Labour was meant to surge this week, but it’s the Tories who think that victory is theirs for the taking

By Stephen Bush

The Conservatives have a new political strategy: it’s called “lying”. They edited a video of Keir Starmer, the shadow Brexit secretary, to make it appear as if he had been stumped by a tricky line of questioning from Good Morning Britain’s Susanna Reid. But in reality he’d made an immediate reply. They’ve claimed that Jeremy Corbyn plans to extend the free movement of people not just to the workers of Europe but to the world, when the Labour leader’s attachment even to the free movement of people within the European single market is in doubt. And on 19 November, the evening of the first head-to-head TV debate between Boris Johnson and Jeremy Corbyn, the Conservatives changed their press office’s official Twitter account to make it resemble that of a neutral fact-checking service as they tweeted out pro-Tory lines.

The party’s appetite for deception is particularly unnerving because, although influence on Twitter is largely trivial as far as the struggle for political power is concerned, it’s a public platform. Most at Westminster assume that the Conservatives are engaging in even bigger fibs on Facebook or in direct mail to people’s homes – enclosed spaces where rival parties cannot easily combat untruths.

So far, these falsehoods are nothing compared to the biggest lie of all, one being repeated endlessly and in public: the party’s promise to “get Brexit done” by passing Boris Johnson’s Brexit deal into law. This is a ruse designed to con an electorate wearied by three years of talking about the European Union into voting for three decades of more of the same.

But the reason why those working at Conservative campaign headquarters are relaxed about their appetite for deception is that they think they are winning: Boris Johnson is established, according to the polls, as being more trusted than Jeremy Corbyn or Jo Swinson, while the idea that Johnson’s deal is the only way to resolve Brexit has also taken hold. As a result, there is very little the Conservatives can say or do that won’t be believed by enough voters to secure a majority on 12 December.

For the Liberal Democrats, the mood at the top of the party is far from as bleak as it was during the last general election, when their leader Tim Farron’s inability to answer questions about his views on homosexuality and abortion hamstrung the campaign. At one point, this caused the party’s internal polling to drop to a point where they feared the campaign would end with no Lib Dem MPs at all. The party still expects to end the election with more MPs than in 2017 and in all probability to have more than the 20 it held by the end of the parliament, following a number of defections.

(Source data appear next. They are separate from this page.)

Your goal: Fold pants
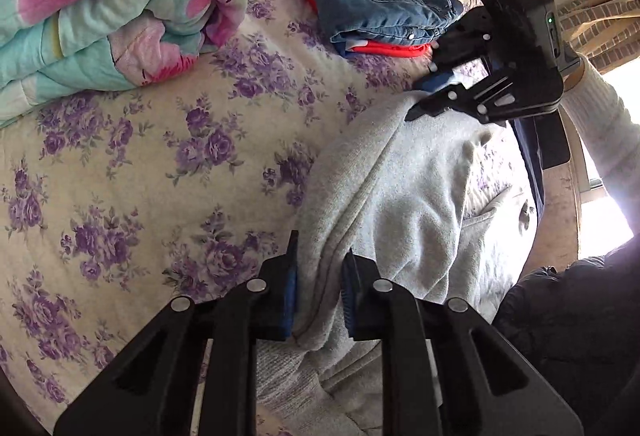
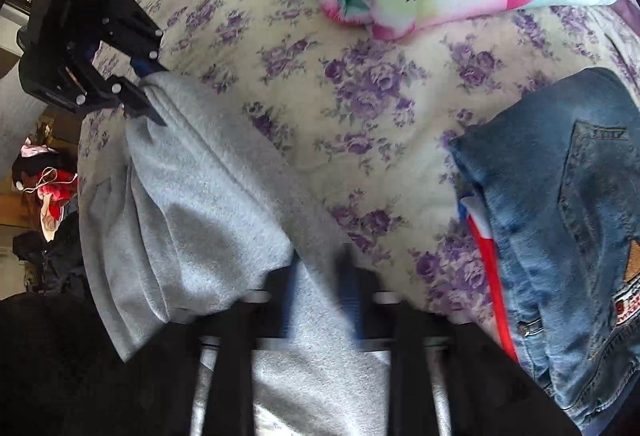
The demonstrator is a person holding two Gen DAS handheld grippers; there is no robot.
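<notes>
Light grey sweatpants (image 1: 404, 192) hang stretched between my two grippers over a bed with a purple-flower sheet (image 1: 160, 164). My left gripper (image 1: 320, 292) is shut on one grey edge; it also shows in the right wrist view (image 2: 146, 98), gripping the far corner of the pants (image 2: 200, 196). My right gripper (image 2: 320, 288) is shut on the near edge, with grey cloth between its blue pads; it also shows in the left wrist view (image 1: 428, 92). The pants sag in folds between the two holds.
Folded blue jeans (image 1: 380, 0) lie on an orange-red garment (image 1: 396, 48) at the bed's far right. A bright flowered quilt (image 1: 120, 4) is bundled at the far left. A dark jacket (image 1: 580, 316) and window are at the right edge.
</notes>
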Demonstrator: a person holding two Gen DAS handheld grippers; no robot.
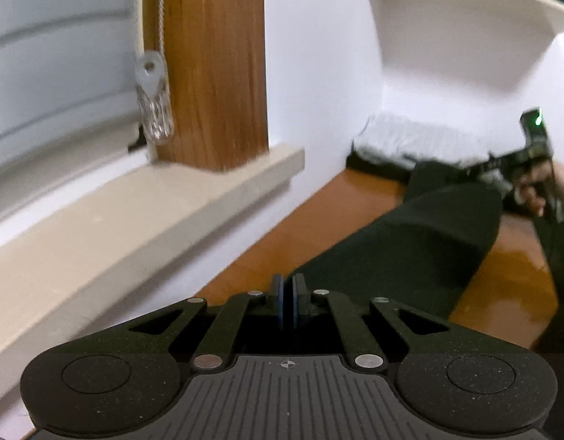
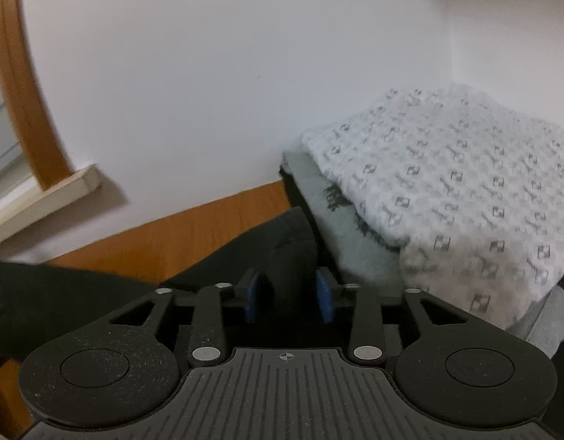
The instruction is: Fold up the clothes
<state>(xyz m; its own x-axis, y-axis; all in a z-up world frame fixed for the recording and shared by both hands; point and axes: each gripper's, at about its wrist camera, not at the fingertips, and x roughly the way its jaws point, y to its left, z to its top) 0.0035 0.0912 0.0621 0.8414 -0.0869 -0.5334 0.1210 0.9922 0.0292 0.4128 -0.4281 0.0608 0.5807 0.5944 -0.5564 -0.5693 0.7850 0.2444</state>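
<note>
Dark green garment draped across orange-brown tabletop, partly folded.

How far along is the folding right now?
Done: a white patterned cloth and a grey garment sit stacked by the wall. In hand: the dark garment, with the left gripper shut at its edge and the right gripper open around it. Left: finishing and stacking it.

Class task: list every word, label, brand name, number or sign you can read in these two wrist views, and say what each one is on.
No text can be read in either view.
Grey folded garment: a dark printed mark at its edge, too blurred to read.
White patterned cloth: repeating small square and Y-like motifs; a pattern, not legible words.
Tool body: only a crosshair mark, no lettering.
</note>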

But the success of Johnson and Corbyn in squeezing the Lib Dems out of the main television debates, and with it the headlines, means that their poll share is not rising, and that every interview they have is derailed by questions over which of Johnson or Corbyn they would put in Downing Street in a hung parliament. There is no answer that doesn’t complicate the Lib Dems’ hopes of gaining more seats: get too close to Johnson and it slows the poaching of Labour votes, get too close to Corbyn and they cannot win Conservative seats.

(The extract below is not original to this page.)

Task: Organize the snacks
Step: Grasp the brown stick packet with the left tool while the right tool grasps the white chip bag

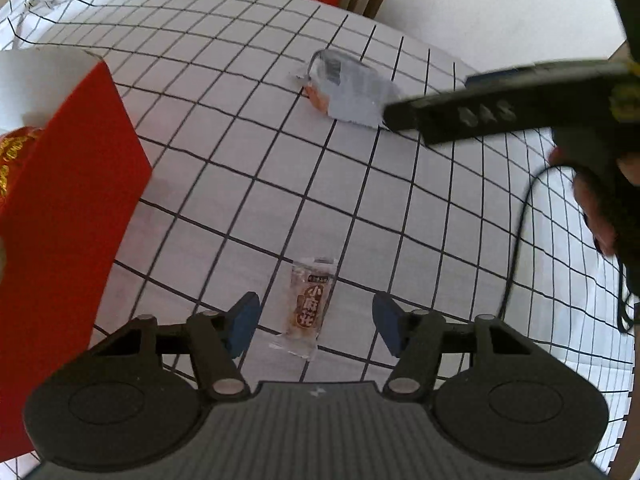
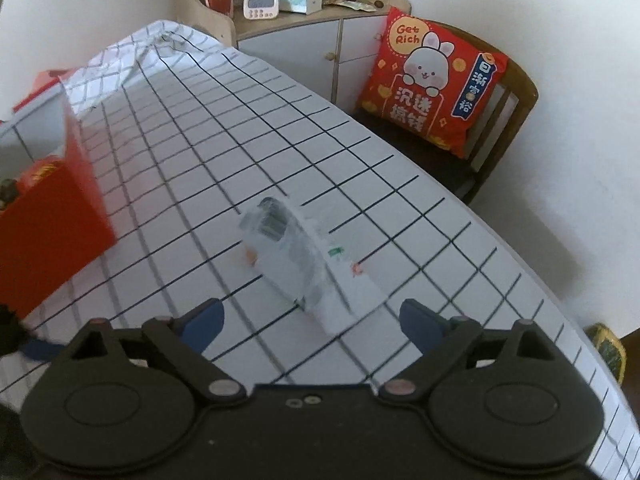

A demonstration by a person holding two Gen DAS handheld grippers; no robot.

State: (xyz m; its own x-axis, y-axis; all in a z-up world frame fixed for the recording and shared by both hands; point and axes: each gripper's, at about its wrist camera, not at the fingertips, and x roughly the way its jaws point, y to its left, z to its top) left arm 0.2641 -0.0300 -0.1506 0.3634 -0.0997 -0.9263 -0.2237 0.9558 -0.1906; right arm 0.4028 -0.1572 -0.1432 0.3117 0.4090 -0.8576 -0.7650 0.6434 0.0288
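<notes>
The red box (image 1: 68, 216) sits at the left side of the bench (image 1: 224, 152), at about 9 o'clock in the left wrist view, and something gold and red peeks out of its top, so I think some snacks may be packed in it already. Two snacks are not put away yet. The small clear snack pack (image 1: 308, 304) with brown letters lies flat on the cloth at 6 o'clock, right between the two blue pads of the left tool (image 1: 316, 320). The pads are wide apart and hold nothing. Farther right, at about 1 o'clock, lies the big white snack bag (image 1: 352, 92), and the right tool (image 1: 394, 116) reaches in beside it. In the right wrist view the white snack bag lies just in front of the right tool, whose pads are wide apart too and hold nothing. So the job looks partly done, with two grabs left. The bench wears a white cloth with black squares, bunched up at the far end. Past it stand a cupboard (image 2: 304, 44) with small things on top, and a wooden chair (image 2: 504, 128) holding a red bunny cushion (image 2: 428, 84). The walls are white.
</notes>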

But at least the Liberal Democrats expect to gain seats. For Labour the picture is more troubling. At around this point in the last election, the party’s opinion poll rating had begun to climb upwards, and in parts of the country activists were beginning to detect signs not only of resilience, but of advance. Similar green shoots have yet to appear this time. The stakes are high because the party’s campaign strategy presupposes that Corbyn will trigger a change in the political weather, which means that organisers have done most of their best work in Conservative-held seats. If the national mood doesn’t shift, the lack of support from the centre may mean that Labour does worse than the polls suggest it should.

The Labour leadership has long hoped that this would be the week when the tide turned. One Corbynite referred to it as “bazooka week”, with the first TV debate (Corbyn is a more adept debater than Johnson) and the launch of the manifesto – a document well stocked with radical proposals. But Corbyn’s hopes of a decisive victory in the debate were frustrated by a format that allowed precious little direct interaction between him and Johnson. The result was a near-unwatchable draw. An immediate YouGov poll of viewers ended in a statistical tie, with 51 per cent saying Johnson had performed best and 49 per cent handing the contest to Corbyn. Most viewers were willing to say that both men had performed fairly well: an endorsement of Corbyn’s abilities, but not the emphatic victory his supporters craved.

That leaves Labour’s manifesto as its best hope of transforming its fortunes. To prevent the Tories from winning a majority, Corbyn needs to rally the majority of Remain voters to his banner. The Labour leader is not going to come out as an unequivocal advocate of Remain, in any circumstances, and would not be believed if he did. If he can rebuild his 2017 coalition, it will be through radical policies on the other issues of concern to Remain voters: the fight against climate change and for the free movement of people – both policies where he must match or exceed the offer from the Liberal Democrats and Greens.

As far as climate is concerned, that mission has been accomplished, thanks to an ambitious target of zero carbon emissions by 2030. But on migration, Labour has stopped short of the unconditional support for free movement preferred by its pro-Remain opponents. That failure might yet ratify the Conservative belief that this election is theirs for the taking – no matter how many lies they tell.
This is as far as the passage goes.